PROBLEM REQUIREMENTS
Exact reproduction of all the data is required, with pictures excluded.

===============

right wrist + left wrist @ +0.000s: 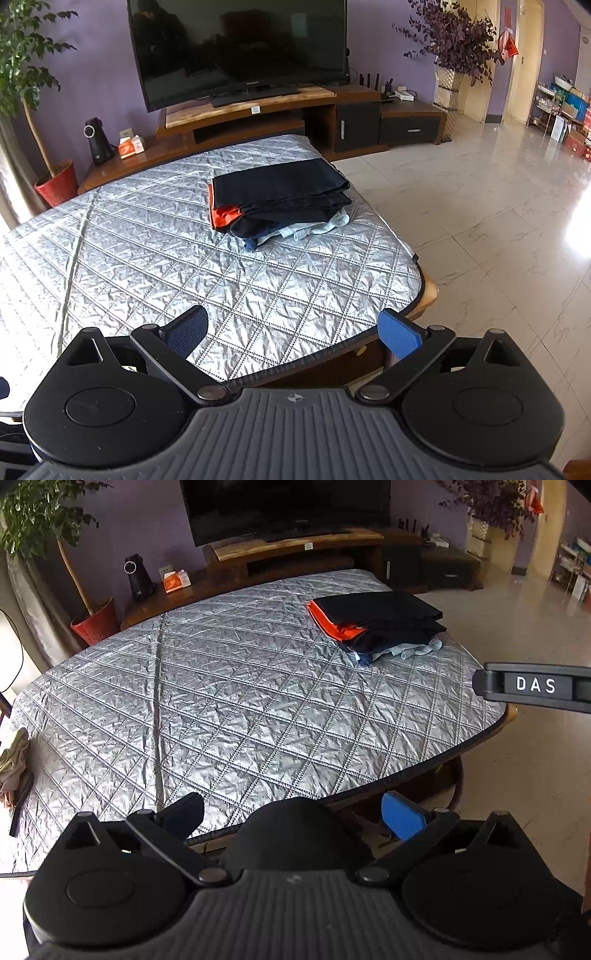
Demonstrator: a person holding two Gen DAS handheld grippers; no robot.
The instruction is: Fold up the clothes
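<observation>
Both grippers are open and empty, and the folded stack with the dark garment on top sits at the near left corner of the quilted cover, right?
Not quite. The folded stack sits toward the far right side of the quilted cover, close to its right edge, as the right wrist view shows. The rest holds: the left gripper and right gripper are both open and empty, and a dark garment tops the stack.

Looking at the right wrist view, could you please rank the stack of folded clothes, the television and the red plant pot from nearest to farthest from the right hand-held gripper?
From the right hand-held gripper:
1. Stack of folded clothes, ahead on the quilted cover.
2. Red plant pot, far left, on the floor.
3. Television, against the back wall.
</observation>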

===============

TASK ANSWER
right wrist + left wrist @ +0.000s: 
Demonstrator: a person holding two Gen DAS handheld grippers; no robot.
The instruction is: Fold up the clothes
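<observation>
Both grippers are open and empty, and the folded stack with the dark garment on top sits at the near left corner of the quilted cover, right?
Not quite. The folded stack sits toward the far right side of the quilted cover, close to its right edge, as the right wrist view shows. The rest holds: the left gripper and right gripper are both open and empty, and a dark garment tops the stack.

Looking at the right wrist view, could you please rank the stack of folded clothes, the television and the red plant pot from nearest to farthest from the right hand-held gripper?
From the right hand-held gripper:
1. Stack of folded clothes, ahead on the quilted cover.
2. Red plant pot, far left, on the floor.
3. Television, against the back wall.
</observation>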

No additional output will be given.